Practice Your Pitch: Commercial Fiction (agents will be confirmed in March)
Saturday, September 8, 10:00am to 11:10am
Practice Your Pitch: Genre/Crossover Fiction (agents will be confirmed in March)
Saturday, September 8, 11:30am to 12:40pm
Practice Your Pitch: Literary Fiction (agents will be confirmed in March)
Saturday, September 8, 4:30pm to 5:40pm
Active Storytelling: How to Focus Your Story, with Judy Sternlight
Sunday, September 9, 10:00am to 11:10am
To bring a story into focus, a writer has numerous creative options to explore, including points-of-view, character objectives, narrative structures, and endings that resonate.

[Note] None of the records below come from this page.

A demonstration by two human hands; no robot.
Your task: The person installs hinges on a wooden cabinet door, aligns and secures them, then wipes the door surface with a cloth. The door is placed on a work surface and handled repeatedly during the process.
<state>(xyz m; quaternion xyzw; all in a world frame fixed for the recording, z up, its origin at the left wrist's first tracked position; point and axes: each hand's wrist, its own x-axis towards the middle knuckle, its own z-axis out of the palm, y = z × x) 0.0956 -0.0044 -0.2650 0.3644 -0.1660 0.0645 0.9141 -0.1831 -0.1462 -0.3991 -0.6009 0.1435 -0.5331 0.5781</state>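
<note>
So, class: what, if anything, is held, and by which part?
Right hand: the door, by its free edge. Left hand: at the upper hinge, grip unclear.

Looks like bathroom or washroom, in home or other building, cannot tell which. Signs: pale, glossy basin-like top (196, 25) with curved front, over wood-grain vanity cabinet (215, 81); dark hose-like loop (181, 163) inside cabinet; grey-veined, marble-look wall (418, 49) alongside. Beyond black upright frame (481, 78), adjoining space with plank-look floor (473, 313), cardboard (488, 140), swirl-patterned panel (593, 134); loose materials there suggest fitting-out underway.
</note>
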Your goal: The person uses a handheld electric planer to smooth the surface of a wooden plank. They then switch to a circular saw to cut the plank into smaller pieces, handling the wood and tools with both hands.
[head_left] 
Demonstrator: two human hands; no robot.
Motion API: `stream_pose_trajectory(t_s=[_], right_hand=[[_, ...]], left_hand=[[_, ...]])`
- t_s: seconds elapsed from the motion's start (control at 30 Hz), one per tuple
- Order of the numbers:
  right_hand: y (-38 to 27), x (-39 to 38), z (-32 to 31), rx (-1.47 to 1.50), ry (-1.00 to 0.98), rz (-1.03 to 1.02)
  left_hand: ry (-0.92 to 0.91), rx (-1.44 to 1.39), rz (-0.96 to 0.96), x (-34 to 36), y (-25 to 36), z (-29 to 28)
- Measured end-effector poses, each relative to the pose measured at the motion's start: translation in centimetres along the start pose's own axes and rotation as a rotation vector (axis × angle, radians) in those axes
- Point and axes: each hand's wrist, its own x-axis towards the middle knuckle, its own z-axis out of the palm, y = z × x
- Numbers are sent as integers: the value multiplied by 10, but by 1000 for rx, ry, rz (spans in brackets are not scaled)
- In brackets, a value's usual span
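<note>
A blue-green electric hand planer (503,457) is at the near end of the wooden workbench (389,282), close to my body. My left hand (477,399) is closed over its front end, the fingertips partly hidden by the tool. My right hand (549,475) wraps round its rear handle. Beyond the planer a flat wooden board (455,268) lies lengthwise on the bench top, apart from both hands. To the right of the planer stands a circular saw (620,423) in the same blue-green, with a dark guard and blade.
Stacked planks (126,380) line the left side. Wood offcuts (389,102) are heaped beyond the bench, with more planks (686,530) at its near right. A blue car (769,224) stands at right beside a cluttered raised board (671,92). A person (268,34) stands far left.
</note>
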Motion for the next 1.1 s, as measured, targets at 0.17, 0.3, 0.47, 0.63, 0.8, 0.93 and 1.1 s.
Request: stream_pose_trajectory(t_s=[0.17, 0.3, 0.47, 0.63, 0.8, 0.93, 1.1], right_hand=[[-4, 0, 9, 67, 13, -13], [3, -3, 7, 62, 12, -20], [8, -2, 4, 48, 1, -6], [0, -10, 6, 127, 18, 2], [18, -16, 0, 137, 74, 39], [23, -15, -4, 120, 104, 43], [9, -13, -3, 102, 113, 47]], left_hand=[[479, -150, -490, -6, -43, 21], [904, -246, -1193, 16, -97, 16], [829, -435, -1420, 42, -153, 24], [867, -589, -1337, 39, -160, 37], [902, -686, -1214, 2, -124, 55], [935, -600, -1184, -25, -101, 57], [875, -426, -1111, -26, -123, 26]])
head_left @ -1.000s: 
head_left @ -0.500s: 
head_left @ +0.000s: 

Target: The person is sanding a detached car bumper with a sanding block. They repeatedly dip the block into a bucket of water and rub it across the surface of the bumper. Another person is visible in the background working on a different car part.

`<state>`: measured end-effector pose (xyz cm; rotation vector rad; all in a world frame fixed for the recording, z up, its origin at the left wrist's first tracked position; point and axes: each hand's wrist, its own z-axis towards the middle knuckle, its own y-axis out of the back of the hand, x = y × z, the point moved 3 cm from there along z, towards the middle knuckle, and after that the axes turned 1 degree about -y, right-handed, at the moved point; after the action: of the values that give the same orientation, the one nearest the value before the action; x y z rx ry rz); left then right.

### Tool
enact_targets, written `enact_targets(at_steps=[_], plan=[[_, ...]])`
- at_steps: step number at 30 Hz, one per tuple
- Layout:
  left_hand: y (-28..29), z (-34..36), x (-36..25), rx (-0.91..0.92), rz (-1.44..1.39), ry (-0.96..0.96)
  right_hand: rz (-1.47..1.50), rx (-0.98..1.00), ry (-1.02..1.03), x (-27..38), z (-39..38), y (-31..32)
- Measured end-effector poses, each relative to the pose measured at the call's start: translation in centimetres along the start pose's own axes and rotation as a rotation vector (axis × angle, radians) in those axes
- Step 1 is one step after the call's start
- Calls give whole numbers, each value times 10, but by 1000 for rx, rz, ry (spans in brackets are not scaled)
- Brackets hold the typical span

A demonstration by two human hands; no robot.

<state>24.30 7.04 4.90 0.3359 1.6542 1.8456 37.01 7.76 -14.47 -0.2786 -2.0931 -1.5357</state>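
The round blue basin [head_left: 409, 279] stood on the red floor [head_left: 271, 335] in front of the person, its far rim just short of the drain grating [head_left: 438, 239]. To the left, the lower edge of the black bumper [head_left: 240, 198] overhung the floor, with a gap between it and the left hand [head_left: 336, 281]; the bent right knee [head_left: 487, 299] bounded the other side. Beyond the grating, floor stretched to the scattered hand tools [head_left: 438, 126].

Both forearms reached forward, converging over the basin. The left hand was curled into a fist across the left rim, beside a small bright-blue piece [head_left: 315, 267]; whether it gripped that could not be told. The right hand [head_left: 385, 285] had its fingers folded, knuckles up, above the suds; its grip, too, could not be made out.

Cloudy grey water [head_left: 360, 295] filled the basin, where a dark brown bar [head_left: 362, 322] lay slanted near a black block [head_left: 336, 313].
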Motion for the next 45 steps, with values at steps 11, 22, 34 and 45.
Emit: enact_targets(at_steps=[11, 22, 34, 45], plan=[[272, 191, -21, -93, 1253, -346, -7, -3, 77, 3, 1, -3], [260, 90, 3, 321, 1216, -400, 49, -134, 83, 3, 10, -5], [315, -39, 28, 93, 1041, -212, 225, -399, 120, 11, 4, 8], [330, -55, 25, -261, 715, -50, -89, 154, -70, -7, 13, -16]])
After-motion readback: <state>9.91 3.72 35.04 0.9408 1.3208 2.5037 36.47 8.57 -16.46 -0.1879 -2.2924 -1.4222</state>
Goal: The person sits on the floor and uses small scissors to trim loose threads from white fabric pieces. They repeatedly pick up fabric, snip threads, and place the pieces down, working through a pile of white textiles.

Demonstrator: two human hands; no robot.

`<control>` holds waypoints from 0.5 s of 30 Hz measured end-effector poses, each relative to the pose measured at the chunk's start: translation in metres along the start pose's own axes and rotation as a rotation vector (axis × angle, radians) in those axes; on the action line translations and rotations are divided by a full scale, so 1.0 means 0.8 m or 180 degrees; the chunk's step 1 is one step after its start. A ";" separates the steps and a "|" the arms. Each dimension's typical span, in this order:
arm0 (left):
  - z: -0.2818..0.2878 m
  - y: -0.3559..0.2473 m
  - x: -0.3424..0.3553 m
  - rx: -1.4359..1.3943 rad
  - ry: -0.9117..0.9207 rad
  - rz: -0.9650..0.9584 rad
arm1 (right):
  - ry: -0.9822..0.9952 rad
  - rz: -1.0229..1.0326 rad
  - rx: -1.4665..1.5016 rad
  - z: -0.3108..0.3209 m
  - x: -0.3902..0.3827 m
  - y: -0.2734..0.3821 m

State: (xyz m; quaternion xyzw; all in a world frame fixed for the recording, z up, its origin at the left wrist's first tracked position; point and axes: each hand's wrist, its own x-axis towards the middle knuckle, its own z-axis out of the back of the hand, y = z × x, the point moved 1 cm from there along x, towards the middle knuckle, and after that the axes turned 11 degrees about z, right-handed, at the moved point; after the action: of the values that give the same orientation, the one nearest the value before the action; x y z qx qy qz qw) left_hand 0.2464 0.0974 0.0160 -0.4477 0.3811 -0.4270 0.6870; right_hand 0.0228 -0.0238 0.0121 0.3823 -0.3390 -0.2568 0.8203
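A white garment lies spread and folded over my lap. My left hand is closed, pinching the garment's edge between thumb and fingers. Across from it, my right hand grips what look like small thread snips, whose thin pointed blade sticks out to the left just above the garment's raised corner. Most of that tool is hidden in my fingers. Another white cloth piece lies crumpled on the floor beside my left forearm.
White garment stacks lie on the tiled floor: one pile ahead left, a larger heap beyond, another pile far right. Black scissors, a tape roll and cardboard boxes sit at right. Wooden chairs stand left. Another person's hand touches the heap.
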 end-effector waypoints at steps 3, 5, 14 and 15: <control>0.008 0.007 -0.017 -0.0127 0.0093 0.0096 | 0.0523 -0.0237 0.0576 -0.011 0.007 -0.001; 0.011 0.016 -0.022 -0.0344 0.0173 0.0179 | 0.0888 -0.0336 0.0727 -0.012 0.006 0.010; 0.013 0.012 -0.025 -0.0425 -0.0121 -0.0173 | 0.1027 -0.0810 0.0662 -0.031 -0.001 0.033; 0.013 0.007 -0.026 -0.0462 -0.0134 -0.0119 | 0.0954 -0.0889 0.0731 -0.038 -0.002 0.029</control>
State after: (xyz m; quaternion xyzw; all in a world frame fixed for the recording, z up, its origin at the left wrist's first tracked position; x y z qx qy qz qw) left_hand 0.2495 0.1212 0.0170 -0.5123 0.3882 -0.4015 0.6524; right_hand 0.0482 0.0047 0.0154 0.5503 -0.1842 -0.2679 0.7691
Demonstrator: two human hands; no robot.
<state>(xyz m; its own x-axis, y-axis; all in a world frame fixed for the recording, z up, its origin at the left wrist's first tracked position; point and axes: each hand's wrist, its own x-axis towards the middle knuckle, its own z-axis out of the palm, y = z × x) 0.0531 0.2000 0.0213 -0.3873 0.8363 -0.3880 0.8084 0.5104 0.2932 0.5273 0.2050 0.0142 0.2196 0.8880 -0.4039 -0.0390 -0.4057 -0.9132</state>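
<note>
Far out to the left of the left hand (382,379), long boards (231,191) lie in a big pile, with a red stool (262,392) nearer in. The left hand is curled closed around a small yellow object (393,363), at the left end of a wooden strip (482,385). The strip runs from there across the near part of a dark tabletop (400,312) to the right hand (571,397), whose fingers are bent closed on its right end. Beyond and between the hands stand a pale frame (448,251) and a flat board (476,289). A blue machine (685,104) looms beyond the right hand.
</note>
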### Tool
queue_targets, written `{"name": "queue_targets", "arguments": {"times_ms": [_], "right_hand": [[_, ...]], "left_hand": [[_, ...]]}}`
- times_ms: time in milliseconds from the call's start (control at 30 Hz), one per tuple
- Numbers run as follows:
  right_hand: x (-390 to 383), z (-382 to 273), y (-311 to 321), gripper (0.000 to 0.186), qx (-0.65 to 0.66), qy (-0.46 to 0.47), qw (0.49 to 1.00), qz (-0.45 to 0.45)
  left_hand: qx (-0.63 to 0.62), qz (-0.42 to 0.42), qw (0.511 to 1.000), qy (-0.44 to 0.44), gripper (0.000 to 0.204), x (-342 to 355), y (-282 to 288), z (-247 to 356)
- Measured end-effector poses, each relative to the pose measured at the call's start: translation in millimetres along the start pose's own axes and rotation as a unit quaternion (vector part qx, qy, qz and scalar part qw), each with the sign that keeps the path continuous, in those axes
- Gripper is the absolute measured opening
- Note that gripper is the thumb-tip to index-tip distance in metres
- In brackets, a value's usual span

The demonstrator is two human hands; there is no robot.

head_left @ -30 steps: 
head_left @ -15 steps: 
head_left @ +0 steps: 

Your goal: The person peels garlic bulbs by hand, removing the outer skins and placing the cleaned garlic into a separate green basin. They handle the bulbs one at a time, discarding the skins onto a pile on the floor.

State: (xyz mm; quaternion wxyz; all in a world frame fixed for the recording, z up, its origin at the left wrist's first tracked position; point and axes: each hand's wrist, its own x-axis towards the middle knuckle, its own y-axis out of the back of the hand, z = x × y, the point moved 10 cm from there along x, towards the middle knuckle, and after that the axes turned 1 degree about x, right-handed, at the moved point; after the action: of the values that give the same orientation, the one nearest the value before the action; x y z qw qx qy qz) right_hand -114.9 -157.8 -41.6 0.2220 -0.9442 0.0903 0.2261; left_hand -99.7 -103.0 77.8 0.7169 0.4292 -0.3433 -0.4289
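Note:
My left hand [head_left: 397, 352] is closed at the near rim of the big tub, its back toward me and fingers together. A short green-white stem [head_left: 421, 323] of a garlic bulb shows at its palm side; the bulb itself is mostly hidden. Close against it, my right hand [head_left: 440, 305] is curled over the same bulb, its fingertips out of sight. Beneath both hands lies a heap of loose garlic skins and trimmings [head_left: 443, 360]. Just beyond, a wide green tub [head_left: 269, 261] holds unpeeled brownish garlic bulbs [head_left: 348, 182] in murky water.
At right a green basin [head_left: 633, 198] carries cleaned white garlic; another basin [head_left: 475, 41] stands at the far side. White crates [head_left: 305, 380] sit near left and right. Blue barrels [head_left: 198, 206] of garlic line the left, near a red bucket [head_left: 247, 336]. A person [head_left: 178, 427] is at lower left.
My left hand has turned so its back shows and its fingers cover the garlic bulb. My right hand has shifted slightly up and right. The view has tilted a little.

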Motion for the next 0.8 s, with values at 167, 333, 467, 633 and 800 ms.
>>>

Through a mix of creative brainstorming, role-playing, and craft talk, we’ll explore these Eight Essential Narrative Elements: Story Anchors, POV, Character Objectives/Intentions, Central Storyline (and subplots), Stakes (tension), Sensory Work, Timespan, Endings.
Judy Sternlight was an editor at Random House, Ballantine, and Modern Library. She’s the founder of Judy Sternlight Literary Services and co-founder of 5E, the independent editors’ group. Judy has edited acclaimed writers including Elliot Ackerman, Marie-Helene Bertino, Rita Mae Brown, Gwen Florio, Bret Anthony Johnston, Lisa Ko, Peter Matthiessen, Daniel Menaker, and Melodie Winawer. Prior to publishing, she performed and taught improvisational theater with Some Assembly Required in NYC, touring to numerous theaters, colleges, and clubs. She has taught Active Storytelling at the Center for Fiction in NYC, using literary and theatrical techniques to give writers new tools to strengthen their craft. She has also taught forms of “The Art of Revision” and “The Business of Publishing” at The Miami Writers Institute, Kachemak Bay Writers’ Conference, Grub Street, AWP, Pen + Brush, Paragraph, and The Historical Novel Society.
Break Out of Your Writing Slump: How We Clear the Cobwebs and Get Back to Being Happy About Our Work
Saturday, September 8, 3:00pm to 4:10pm. Sign up here to participate.
Staying on Track: How to Connect with Peers Who Will Help You Revise & Finish Your Manuscript
Sunday, September 9, 11:30am to 12:40pm. Sign up here to participate.
Let’s Talk: Tips & Techniques for Writing Great Dialogue
Sunday, September 9, 4:30pm to 5:40pm. Sign up here to participate.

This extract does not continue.